The DevX team will proactively work on making code compatible with new compilers, and add CI (allowed to fail) for new compilers, as ressources permit. There is low priority and no one should feel pressured to add compatibility into tight schedules. Due to the nature of dependencies (internal and external), this work is hard to predict, and DevX will slowly work away at it. Once all code is compatible with a new compiler developers will be able to use a new compier during development, however production builds will still be built against our current compiler version, and the current compiler version must be green in CI.

We will stay on the current compiler version, until cardano-node has signoff from performance and tracing, as well as quality engineering to move to the next version. After a grace persiod or 3mo afterwards, we can drop the old compiler version.

What is the current major version of GHC?

8.10.

What is the next major version of GHC?

The next major version of GHC is 9.2, after that GHC 9.6.

Which versions of GHC are blacklisted?

9.0.x: first minor had critical bugs. 9.0.2 was released just to avoid creating an “abandoned release” precedent, as 9.2 was released before it and should be preferred.

How does the next major version change?

Cardano technical leadership will decide when to adopt new versions of GHC. This decision may be made on the basis of:

Maturity of the release
Bugs which block upgrading
Bugs which will be resolved by upgrading
Whether we are at key points in product release cycles
Whether essential libraries have been upgraded to the new version
Whether our custom tooling (e.g. GHCJS) is updated to work with it

GHC version confidence status

Version	Status	Comments
8.10.(4+)	Stable	Current preferred version
9.0.*	Unclear	Not widely deployed, avoid
9.2.(4+)	Stable	Next preferred version.

Rationale

Different major versions of GHC can be substantially different. In particular, programs may not compile with newer versions of GHC, or may have additional warnings. Hence, it make it much harder to integrate projects if they are tested on different major versions of GHC.

That means that everything is much smoother if all the Caradano Haskell projects use the same version of GHC. But that also means that when we change the major version, we need to change it for every project relatively synchronously.

Additionally, many versions of GHC have significant problems, particularly on specific platforms like Windows, and it's useful to have a central place to record decisions to avoid.

Packaging

This section contains policies about packaging our Haskell software.

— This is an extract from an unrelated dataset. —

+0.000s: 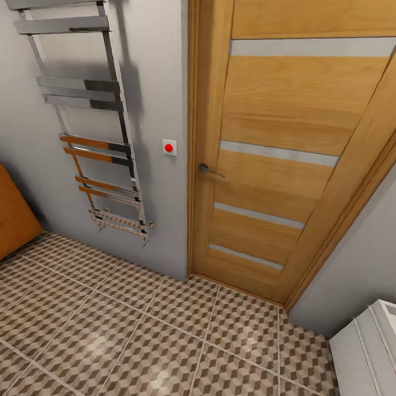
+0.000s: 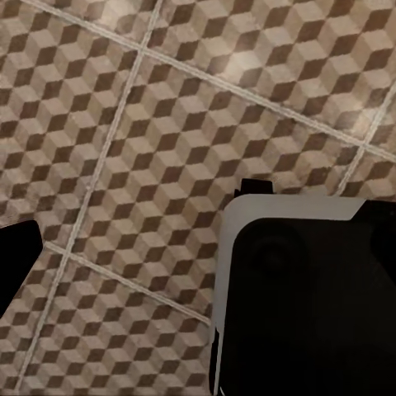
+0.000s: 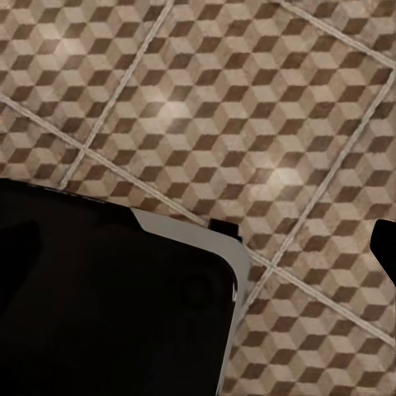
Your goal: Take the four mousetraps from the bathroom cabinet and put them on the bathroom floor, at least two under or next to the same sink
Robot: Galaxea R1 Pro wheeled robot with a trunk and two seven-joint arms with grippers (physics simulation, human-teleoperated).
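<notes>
No mousetraps are in view. A corner of the orange-brown cabinet (image 1: 7, 218) shows at the left edge of the head view. The cube-patterned bathroom floor (image 1: 128, 339) spreads below it. At the lower right stands the white corner of the sink unit (image 1: 367, 355). In the left wrist view my left gripper (image 2: 198, 260) hangs over the floor (image 2: 124, 124), one dark fingertip (image 2: 15, 256) at the picture's edge, jaws wide with nothing between them. My right gripper (image 3: 198, 243) is likewise spread over the tiles (image 3: 206, 99), a dark fingertip (image 3: 385, 243) at the edge.
A tall striped wooden door (image 1: 280, 155) with a lever handle (image 1: 208, 169) is shut straight ahead. A chrome towel radiator (image 1: 92, 118) hangs on the grey wall, with a red-dot switch (image 1: 169, 147) beside it. My black and white base (image 2: 305, 305) (image 3: 107, 305) shows under both wrists.
</notes>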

Distributing Haskell packages

Distribution via CHaP

Cardano packages which are not released to Hackage MUST be released to Cardano Haskell Packages (CHaP) as part of their release process. The process for doing this is described in the CHaP README, any additional requirements described there MUST be followed.

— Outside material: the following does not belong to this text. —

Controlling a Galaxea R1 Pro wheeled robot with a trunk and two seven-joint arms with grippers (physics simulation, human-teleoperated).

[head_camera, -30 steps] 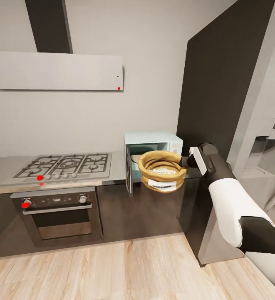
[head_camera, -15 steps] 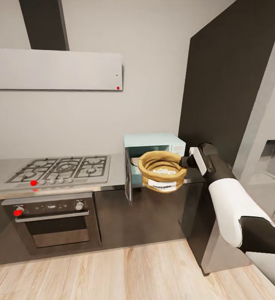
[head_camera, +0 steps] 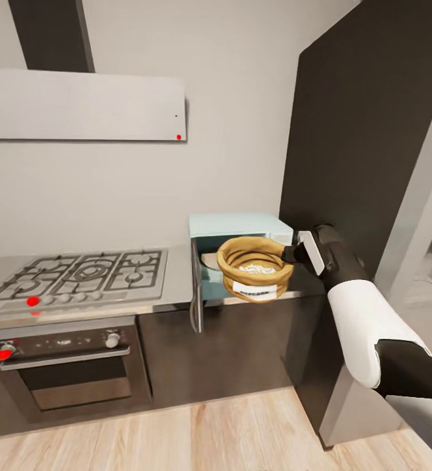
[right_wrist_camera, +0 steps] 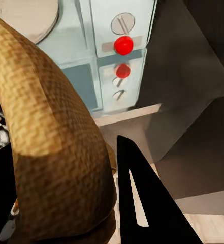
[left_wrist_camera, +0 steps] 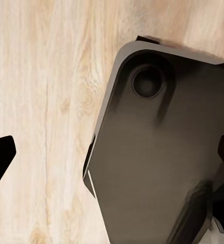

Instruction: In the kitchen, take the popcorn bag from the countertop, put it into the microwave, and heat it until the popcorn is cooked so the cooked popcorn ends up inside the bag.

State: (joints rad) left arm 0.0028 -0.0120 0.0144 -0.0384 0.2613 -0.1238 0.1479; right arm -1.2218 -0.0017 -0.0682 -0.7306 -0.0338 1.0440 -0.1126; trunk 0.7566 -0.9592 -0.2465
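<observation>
While my right jaws [head_camera: 287, 252] clamp the popcorn bag [head_camera: 253, 268] by its rolled rim, it hangs before the open microwave [head_camera: 238, 255] on the counter [head_camera: 170, 297], popcorn [head_camera: 256, 267] inside; my left jaws spread wide over wooden floor [left_wrist_camera: 40, 101].

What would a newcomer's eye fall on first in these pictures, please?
Most striking is the squat mustard-tan popcorn bag with whitish popcorn inside, held at its rolled rim by the right gripper before the open pale mint-blue microwave. To the left lie a steel gas hob and a black built-in oven.
</observation>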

Cardano packages which depend on other Cardano packages SHOULD acquire them from CHaP and not through the use of source-repository-packages (exceptions). The process for doing this is also described in the CHaP README.

Rationale

CHaP offers us a clear distribution method with proper versioning based on actual releases, without requiring us to actually publish to Hackage. This means we can be more relaxed in various ways (e.g. renaming packages) and also that we can publish patched versions of broken upstream dependencies unilaterally.

In the past we used source-repository-package stanzas exclusively for distribution. This had all the problems discussed below, but also meant that downstream projects had to cobble together enormous lists of such stanzas in order to get a working build, which was very painful for cardano-node, and even worse for anything downstream of it.

Distribution via Hackage

A Cardano package which:

Is stable
- Vague, but implies that it is unlikely to be significantly re-worked, renamed, etc.
Has broad value to the community
- A test question is: would any non-Cardano package actually use it?
Has clear maintainership, ideally including individuals from multiple organizations
Reaches a high standard of documentation, testing, and open-source infrastructure
- In particular, it should have high-quality examples of all the recommended documents
Is in full compliance with all legal policies
Is developed in its own, standalone repository

MAY be released to Hackage. The process for doing this is the normal process for releasing to Hackage.

A package which is released to Hackage that was previously released to CHaP MUST be released to Hackage with a higher version number than any version number under which it appears in CHaP.

The Hackage user iogospo MUST be included as a maintainer of the package on Hackage.

Rationale

Publishing to Hackage is desirable because it makes it easier for the wider community to benefit from our work. We should do this, but only when we think they actually will benefit: when we have a stable, high-quality, useful packge to contribute. Much of the list of criteria is designed to make the package look like a "normal" open-source Haskell package repository (of high quality).

Use of `source-repository-package`s

A package which relies on source-repository-package stanzas to build MUST NOT be released to CHaP or Hackage until they are removed.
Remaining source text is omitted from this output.